Probably because of the length of time I’ve been authoring this blog, I get quite a number of requests for information regarding homelessness. I’m sure part of it has to do with the fact that I’ve always been diligent about including links to any statistical numbers, fact sheets, enumeration reports, new articles and so forth. So most folks, by now realize that I’m not throwing statistical numbers or other data out just out of thin air.
About a week ago, I received an email from Colin Rigley, one of the staff writers at the SLO New Times. Mr. Rigley has been doing some research into SLO County’s soon to be unveiling of their 10 year plan to end homelessness for an upcoming article that he is writing.
During the roughly forty-five minute telephone conversation I shared with him my opinions regarding my personal belief as to the effectiveness (or lack thereof) of SLO County’s 10 year plan. I came right out and stated that I did not believe that homelessness would ever reach zero homeless, yet despite that, I also shared with him what I felt might prove to be effective methods for reducing homelessness.
It is a sad certainty that there just aren’t enough homeless support services being offered to the homeless. Moreover, those services which are being offered do not provide any true means for the homeless to transition back into the mainstream community, much less, the ability to become self-sustaining members of society. And helping the homeless become productive members of the community is vital. Without that, very few homeless will be able to permanently escape the throes of homelessness.
Please don’t misunderstand me. While I applaud the efforts of each and every city which has either already implemented their 10 year plans, or are currently readying themselves to do so, I believe that there are several inadequacies in these plans. Much of it has to do with the word "chronic." You see, all of these 10 year plans are set up to help only the chronic homeless – which are the smallest segment of homeless. The remaining 80 to 90 percent of the homeless will not qualify for services.
In addition, the overwhelming majority of cities which have 10 year plans have not provided for the expansion of existing services. This, I feel, is the 10 year plan’s biggest shortcoming.
I’m not entirely sure if it is those within the bureaucracy who are precluding the expansion of those services, or if it is the general public. More likely it is a combination of the two. However, I have some ideas as to why there is a resistance to provide additional and better services.
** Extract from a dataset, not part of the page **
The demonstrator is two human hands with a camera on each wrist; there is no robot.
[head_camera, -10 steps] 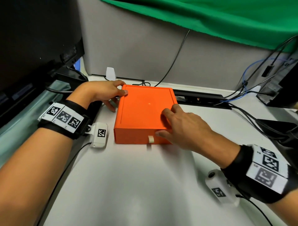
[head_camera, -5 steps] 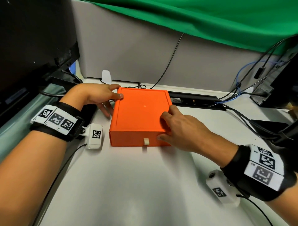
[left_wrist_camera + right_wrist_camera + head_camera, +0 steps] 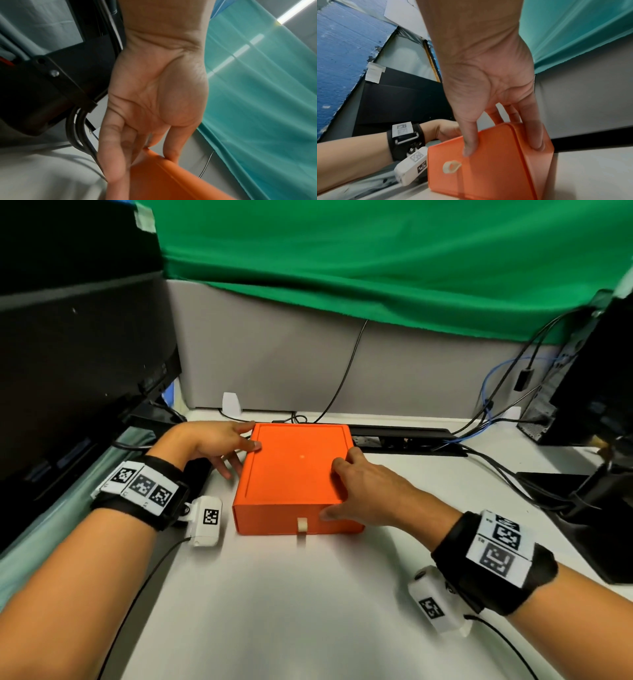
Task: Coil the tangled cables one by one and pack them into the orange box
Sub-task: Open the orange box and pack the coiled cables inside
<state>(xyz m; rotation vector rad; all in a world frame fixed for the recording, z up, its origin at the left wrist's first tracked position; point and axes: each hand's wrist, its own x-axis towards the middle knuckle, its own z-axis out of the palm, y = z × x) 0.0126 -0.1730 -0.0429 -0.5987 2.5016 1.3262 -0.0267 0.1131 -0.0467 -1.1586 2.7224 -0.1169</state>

Most folks have a tendency to believe that if they provide "new and improved" homeless support services that it will draw more homeless from outside of the area into their communities. It’s a type of "if you build they will come" mentality. And, most folks do not want an increase of homeless in their communities. They are under the impression that adding to current services will make it "too easy on the homeless" – which, when you apply good old fashioned common sense to the issue – is nothing more than a bunch of rubbish. There is nothing easy about being homeless. And, the vast majority of homeless are still going to want to have a place of their own to call home, regardless of how extensive homeless support services are.
All of that aside… let me quote directly from the National Law Center on Homelessness and Poverty fact sheet, Myths and Facts about Homelessness,
The Magnet Theory
Myth: Setting up services for homeless people will cause homeless people from all around to migrate to a city.
Fact: Studies have shown that homeless people do not migrate for services. To the extent they do move to new areas, it is because they are searching for work, have family in the area, or other reasons not related to services.
A recent study found that 75% of homeless people are still living in the city in which they became homeless.
It is unfortunate that so many folks do not understand that 3 out 4 of their community’s homeless are in all reality former fellow citizens: folks who, for whatever reasons, have found themselves without a place to call home. In addition, only about 6 percent of those individuals actually choose to be homeless. The rest of them might easily just be victims of circumstances.
Yet, due to misconceptions and social stigmas regarding homelessness, the homeless are then further victimized, discriminated against and alienated by the very community of which they were once a part of. As a result, when it comes to providing assistance to the homeless all common sense – and with it, compassion – are seemingly cast aside.
More’s the pity.
If we are so readily able and willing to extend compassion to folks in distant lands, how is it that we don’t seem willing to show it to those within our own communities?
If we can find it in our hearts to send all manner of aid to folks suffering of poverty in far away countries, why aren’t we able to do the same to our fellow citizens – who are right here, in "our own backyards"?
It’s perfectly fine for us to want to reach out in aid and compassion world wide. We should do that. It shows our capacity to behave humanely. But we shouldn’t ignore the needs of those who are "close to home."
We need to stop expressing selective compassion. That’s the only way we’re going to be able to reduce the numbers of homeless "right here at home."